Collected data —
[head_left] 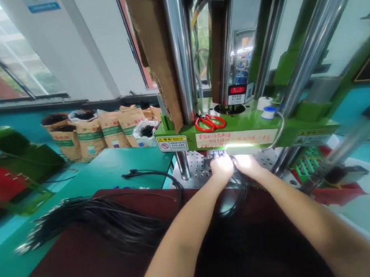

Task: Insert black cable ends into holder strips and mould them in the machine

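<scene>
Both hands, the left hand (221, 166) and right hand (247, 162), sit side by side under the green machine (239, 133), seemingly pinching black cables (237, 191) to seat their ends, though glare hides the fingers.

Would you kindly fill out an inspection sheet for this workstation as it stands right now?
Surface: teal bench with a dark red mat on it.
Job's things: black cable ends at the perforated metal plate under the green press machine, brightly lit.
Clutter: red-handled scissors and white tape rolls on the machine ledge.
Hands: left hand and right hand side by side at the plate; glare hides the grip.
Cables: bundle of black cables fanned across the mat.
Surroundings: brown paper sacks along the wall, windows above.
</scene>
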Demonstrator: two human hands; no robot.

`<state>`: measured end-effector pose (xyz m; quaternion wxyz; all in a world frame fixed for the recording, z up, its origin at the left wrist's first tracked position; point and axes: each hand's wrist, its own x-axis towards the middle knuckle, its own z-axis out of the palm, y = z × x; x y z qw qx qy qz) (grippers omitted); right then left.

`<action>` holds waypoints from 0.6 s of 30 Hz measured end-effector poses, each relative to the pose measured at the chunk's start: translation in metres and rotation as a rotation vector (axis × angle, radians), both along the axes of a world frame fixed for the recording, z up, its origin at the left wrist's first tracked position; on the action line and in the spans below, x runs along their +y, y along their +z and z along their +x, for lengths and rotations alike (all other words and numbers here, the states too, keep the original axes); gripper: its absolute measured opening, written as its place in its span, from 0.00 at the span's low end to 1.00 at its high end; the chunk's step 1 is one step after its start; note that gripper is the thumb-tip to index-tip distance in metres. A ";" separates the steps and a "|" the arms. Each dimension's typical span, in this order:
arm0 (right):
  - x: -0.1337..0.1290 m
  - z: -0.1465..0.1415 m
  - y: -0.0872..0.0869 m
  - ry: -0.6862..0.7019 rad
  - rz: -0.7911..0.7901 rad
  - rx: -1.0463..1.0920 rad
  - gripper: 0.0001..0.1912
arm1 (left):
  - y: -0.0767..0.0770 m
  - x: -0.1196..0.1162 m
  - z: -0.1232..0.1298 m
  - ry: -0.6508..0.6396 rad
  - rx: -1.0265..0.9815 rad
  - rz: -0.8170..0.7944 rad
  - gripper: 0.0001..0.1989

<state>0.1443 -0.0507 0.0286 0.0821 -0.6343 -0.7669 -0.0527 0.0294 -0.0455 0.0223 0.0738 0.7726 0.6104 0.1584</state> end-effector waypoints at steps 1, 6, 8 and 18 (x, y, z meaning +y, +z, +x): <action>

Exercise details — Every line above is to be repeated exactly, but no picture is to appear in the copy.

Written solution —
[head_left] 

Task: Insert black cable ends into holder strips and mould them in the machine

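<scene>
Both hands, the left hand (221, 166) and right hand (247, 162), sit side by side under the green machine (239, 133), seemingly pinching black cables (237, 191) to seat their ends, though glare hides the fingers.

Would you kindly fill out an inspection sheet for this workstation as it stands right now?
Surface: teal bench with a dark red mat on it.
Job's things: black cable ends at the perforated metal plate under the green press machine, brightly lit.
Clutter: red-handled scissors and white tape rolls on the machine ledge.
Hands: left hand and right hand side by side at the plate; glare hides the grip.
Cables: bundle of black cables fanned across the mat.
Surroundings: brown paper sacks along the wall, windows above.
</scene>
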Demonstrator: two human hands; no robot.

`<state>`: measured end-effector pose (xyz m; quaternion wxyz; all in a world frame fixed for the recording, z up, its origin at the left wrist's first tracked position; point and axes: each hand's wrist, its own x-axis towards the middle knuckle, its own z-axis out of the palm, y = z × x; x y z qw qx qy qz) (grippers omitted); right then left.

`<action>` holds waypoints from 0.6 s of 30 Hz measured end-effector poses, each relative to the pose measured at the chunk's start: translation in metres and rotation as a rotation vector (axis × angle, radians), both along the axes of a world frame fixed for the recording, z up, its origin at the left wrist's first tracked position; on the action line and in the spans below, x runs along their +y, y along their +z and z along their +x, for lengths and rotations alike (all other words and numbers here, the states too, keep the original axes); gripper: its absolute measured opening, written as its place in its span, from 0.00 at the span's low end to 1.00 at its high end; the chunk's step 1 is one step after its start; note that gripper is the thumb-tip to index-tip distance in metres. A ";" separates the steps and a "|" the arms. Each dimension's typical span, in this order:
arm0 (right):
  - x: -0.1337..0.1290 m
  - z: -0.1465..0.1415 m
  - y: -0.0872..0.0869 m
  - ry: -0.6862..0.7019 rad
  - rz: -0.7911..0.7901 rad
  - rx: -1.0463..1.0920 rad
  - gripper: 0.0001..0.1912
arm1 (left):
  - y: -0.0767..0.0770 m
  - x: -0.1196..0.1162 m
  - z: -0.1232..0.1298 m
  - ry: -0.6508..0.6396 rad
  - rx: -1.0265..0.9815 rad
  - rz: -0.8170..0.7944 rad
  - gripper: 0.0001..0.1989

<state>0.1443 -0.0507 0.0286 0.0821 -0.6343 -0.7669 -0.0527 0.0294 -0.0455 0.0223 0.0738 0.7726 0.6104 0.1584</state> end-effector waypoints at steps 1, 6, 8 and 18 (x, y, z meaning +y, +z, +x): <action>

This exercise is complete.